Kirk: Especially because we know Diablo 4 is getting made. When you were describing their blog post, Jason, you used the word ‘basically’ — basically it said Diablo 4 was going to be there. But that ‘basically’ is doing a lot of work, because it didn’t say that.

Jason: That’s the big concern, right? It’s not only about the fact that Diablo is on phones, it’s about the fact that Diablo is on phones and they haven’t said anything about Diablo 4. All they’ve used is this vague ‘We have multiple Diablo projects in the works.’

And if they would just say, and it’s baffling, it’s inexplicable to me that they wouldn’t say that. ‘We are working on Diablo game for PC.’ You don’t even have to say the name — save the big title for a cinematic or a teaser or whatever. But just say ‘We are working on a new Diablo game for PC.’ That’s all you need to say.

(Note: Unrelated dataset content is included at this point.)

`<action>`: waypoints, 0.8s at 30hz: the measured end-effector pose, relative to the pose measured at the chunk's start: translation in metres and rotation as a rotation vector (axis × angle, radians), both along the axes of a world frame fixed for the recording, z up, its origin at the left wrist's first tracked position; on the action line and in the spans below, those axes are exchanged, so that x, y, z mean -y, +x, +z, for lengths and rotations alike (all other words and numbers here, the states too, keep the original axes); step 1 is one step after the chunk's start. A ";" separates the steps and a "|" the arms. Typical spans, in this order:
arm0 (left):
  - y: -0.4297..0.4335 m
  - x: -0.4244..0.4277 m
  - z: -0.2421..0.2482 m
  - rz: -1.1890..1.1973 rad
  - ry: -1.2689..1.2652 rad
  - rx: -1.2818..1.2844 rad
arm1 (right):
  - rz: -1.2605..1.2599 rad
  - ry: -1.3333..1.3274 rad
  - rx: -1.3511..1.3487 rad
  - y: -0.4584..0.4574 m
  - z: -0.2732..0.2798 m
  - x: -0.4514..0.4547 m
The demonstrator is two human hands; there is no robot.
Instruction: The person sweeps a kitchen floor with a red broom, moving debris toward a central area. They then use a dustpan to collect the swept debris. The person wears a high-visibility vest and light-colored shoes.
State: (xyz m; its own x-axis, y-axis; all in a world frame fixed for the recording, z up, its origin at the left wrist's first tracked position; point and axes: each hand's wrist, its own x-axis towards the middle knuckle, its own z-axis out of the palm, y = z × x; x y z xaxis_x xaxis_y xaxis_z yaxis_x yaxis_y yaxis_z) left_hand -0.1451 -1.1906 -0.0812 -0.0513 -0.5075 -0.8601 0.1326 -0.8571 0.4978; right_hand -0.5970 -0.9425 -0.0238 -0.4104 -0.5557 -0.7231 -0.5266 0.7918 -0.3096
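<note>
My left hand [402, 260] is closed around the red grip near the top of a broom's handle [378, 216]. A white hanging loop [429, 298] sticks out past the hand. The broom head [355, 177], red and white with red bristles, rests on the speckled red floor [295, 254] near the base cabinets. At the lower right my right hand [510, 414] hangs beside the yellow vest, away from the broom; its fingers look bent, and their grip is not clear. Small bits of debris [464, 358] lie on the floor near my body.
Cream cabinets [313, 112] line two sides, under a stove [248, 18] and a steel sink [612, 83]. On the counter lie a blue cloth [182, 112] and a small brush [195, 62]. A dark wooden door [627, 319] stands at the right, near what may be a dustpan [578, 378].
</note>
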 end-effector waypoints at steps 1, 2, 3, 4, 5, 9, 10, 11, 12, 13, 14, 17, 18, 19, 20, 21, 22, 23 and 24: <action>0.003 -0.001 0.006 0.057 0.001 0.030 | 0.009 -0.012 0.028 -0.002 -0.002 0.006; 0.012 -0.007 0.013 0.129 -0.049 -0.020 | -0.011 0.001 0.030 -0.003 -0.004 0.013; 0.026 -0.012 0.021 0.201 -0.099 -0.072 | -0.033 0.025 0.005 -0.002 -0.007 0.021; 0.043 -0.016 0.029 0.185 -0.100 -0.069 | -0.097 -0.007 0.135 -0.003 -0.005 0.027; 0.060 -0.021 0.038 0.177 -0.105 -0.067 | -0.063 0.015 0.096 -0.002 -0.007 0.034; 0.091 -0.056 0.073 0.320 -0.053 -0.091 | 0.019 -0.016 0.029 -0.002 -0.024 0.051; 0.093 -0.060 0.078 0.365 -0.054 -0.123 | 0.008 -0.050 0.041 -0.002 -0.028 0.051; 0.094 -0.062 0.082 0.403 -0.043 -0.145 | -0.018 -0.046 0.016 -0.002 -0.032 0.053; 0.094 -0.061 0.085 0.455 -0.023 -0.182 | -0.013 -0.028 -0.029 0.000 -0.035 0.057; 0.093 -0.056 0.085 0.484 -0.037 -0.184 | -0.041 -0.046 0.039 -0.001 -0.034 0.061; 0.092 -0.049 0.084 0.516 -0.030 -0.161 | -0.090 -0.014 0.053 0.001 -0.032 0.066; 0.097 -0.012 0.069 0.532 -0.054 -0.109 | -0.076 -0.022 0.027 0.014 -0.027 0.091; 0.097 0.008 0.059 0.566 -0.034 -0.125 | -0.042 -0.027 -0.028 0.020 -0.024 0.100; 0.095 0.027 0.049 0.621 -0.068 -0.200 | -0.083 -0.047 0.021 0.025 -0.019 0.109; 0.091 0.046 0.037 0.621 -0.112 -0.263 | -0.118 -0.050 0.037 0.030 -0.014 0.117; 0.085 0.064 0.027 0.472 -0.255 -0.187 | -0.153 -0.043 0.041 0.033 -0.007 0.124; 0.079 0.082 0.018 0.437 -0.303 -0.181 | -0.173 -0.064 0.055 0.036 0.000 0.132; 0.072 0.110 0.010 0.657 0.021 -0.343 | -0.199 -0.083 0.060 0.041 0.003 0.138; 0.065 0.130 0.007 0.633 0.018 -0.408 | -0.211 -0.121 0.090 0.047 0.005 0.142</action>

Maddy: But isn’t that setting a precedent that at the following year’s BlizzCon there will be a cinematic? Because once you’ve announced that you have a game, and it’s a Diablo game, even if you don’t say it’s Diablo 4, I feel like that then primes people to assume, OK so next year we’re going to find out about it. I feel like that’s the way expectations have been built, and part of that is the way that these events have been run for so long —

Kirk: I wonder, it’ll be interesting to see how Bethesda announcing The Elder Scrolls VI 40 years in advance plays out.

Because there could be a new norm established there, and it could be ‘Yeah, we’ll just tell people what we’re working on,’ and then next year, it’s ‘Yeah we’re still working on that, we don’t have anything to show you, sorry, but we’re still making it.’

Jason: That was brilliant, because the reason that is Fallout 76 — ‘Here’s this multiplayer survival thing, but don’t worry, we’re still making Bethesda-style games. Here’s Starfield, here’s Elder Scrolls VI, you won’t see them for a while, but this is what we’re doing, don’t worry, we haven’t abandoned our core fans.’

And that’s what Blizzard didn’t do, and that’s why the core fans who feels like they’re betrayed by Blizzard are freaking out. It’s been really interesting to see, and I feel like it all could’ve been easily avoided.